GERMAINE POINSO-CHAPUIS : UNE FEMME D’ÉTAT DANS L’HISTOIRE
Par Marc Fouquet
Germaine Poinso-Chapuis m’était connue
En 1983, en quittant mes fonctions de Directeur Général des services du Centre Inter-régional Provence Alpes Côte-d’Azur et Corse pour l’enfance et l’adolescence inadaptées, je m’étais promis qu’un jour je rendrais hommage à une grande Dame de la République, qui fut ma présidente : Germaine Poinso-Chapuis.
Durant cette période – et au-delà des multiples réunions, rencontres, entretiens, colloques, commissions durant lesquels nous fûmes côte à côte – nous échangeâmes souvent sur la vie politique du pays, la place de l’homme dans la société, le rôle des femmes et les progrès indispensables à venir en ce domaine, les actions au service des personnes handicapées et inadaptées.
Nos références politiques n’étaient pas les mêmes mais, je le sais, elle était friande de nos échanges à bâtons rompus. Elle, personnalité politique éminente de la IVème République ; moi, jeune militant gaulliste, passionné par le droit de l’action sociale, qu’à ma bien modeste place, j’essayais de faire évoluer.
Les thèmes que nous abordâmes, alors, furent si nombreux que la narration d’un seul serait bien loin de présenter l’infini des facettes de cette femme d’esprit, d’éloquence, de conviction, de détermination, d’intelligence.
Je le dis avec admiration : cette femme d’État incarnait la Résistance à l’envahisseur, le Féminisme, l’Action sociale, L’Éducation. Sur le terrain, je l’ai vu à l’œuvre : rien ne lui résistait. Avec un art consommé de la rhétorique – elle n’était pas avocate pour rien ! -, elle maniait le compromis, pour aboutir à ses fins. J’ai vu des personnalités politiques, de grands syndicalistes également, opposés à elle par opinion, venir, in fine, à ses volontés, par nécessité.

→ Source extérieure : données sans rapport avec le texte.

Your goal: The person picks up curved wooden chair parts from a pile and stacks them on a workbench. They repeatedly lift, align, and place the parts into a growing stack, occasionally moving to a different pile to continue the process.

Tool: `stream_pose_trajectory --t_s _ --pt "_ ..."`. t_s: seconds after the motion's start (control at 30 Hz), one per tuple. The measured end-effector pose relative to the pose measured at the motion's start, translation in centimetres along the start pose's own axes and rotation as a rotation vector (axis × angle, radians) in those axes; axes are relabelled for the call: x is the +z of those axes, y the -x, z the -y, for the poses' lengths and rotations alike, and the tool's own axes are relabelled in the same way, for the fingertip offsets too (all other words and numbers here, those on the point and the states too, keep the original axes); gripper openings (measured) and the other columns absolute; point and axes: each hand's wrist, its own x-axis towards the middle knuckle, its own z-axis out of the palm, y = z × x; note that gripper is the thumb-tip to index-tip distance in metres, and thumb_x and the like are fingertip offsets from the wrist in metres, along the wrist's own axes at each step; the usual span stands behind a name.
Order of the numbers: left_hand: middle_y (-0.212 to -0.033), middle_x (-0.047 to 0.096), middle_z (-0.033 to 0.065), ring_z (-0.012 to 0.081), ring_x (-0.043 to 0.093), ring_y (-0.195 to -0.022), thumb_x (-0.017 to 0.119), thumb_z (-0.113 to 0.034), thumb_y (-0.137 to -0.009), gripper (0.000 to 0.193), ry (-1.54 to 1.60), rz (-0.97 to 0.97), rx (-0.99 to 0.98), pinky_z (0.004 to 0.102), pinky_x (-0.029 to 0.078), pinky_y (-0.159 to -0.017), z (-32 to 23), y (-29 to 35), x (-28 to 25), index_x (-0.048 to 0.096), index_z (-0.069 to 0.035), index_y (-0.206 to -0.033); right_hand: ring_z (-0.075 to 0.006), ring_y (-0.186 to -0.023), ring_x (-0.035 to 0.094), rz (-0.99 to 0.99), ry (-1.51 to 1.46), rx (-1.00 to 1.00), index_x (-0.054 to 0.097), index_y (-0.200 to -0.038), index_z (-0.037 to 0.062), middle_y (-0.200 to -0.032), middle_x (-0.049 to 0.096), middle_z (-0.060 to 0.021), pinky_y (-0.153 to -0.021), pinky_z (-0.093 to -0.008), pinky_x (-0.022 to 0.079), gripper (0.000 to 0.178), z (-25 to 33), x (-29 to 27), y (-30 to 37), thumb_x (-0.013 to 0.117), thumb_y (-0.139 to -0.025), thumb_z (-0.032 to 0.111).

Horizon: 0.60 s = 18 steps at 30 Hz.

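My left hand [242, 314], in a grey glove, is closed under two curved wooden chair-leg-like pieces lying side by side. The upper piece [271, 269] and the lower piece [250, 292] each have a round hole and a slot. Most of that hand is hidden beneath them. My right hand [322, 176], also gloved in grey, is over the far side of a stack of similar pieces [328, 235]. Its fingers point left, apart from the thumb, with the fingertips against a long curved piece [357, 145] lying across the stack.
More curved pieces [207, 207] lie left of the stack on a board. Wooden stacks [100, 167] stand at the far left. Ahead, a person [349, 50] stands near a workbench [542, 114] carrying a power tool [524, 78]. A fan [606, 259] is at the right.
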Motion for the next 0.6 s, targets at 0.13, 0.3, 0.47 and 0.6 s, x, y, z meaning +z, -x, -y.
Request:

Elle doutait aussi. Lors de la conduite de certaines actions qui s’avéraient déterminantes, elle appréciait les échanges dans lesquels elle testait ses idées et la limite des politiques qui les soutiendraient.
Les plus jeunes d’entre-nous doivent se souvenir qu’elle fut la première femme ministre, disposant d’un portefeuille de plein exercice. Nommée ministre de la Santé publique et de la population dans le Gouvernement Schumann en 1947, il fallut attendre 1974 pour que Simone Veil devienne ministre de la Santé. Les deux femmes d’ailleurs se connaissaient et se respectaient – j’en suis témoin – tant il est vrai qu’elles contribuèrent l’une et l’autre, à des époques différentes, à conduire les femmes vers l’Égalité.
Adversaire politique de Gaston Defferre, elle n’en n’avait pas moins géré son cabinet d’avocat, alors qu’il était poursuivi par la gestapo. Elle faisait partie de cette génération de grands politiques dont les amitiés dépassaient les frontières nécessairement étroites des formations. J’avais vu faire Jacques Chaban-Delmas et je puis le dire : Germaine Poinso-Chapuis était de la même trempe.
« Je puis vous assurer, Madame, vous qui avez entrepris votre chemin d’éternité depuis quarante ans, que votre nom demeurera à tout jamais attaché à de grandes œuvres humaines et au progrès social. »
Une Femme d’État progressiste dans son siècle.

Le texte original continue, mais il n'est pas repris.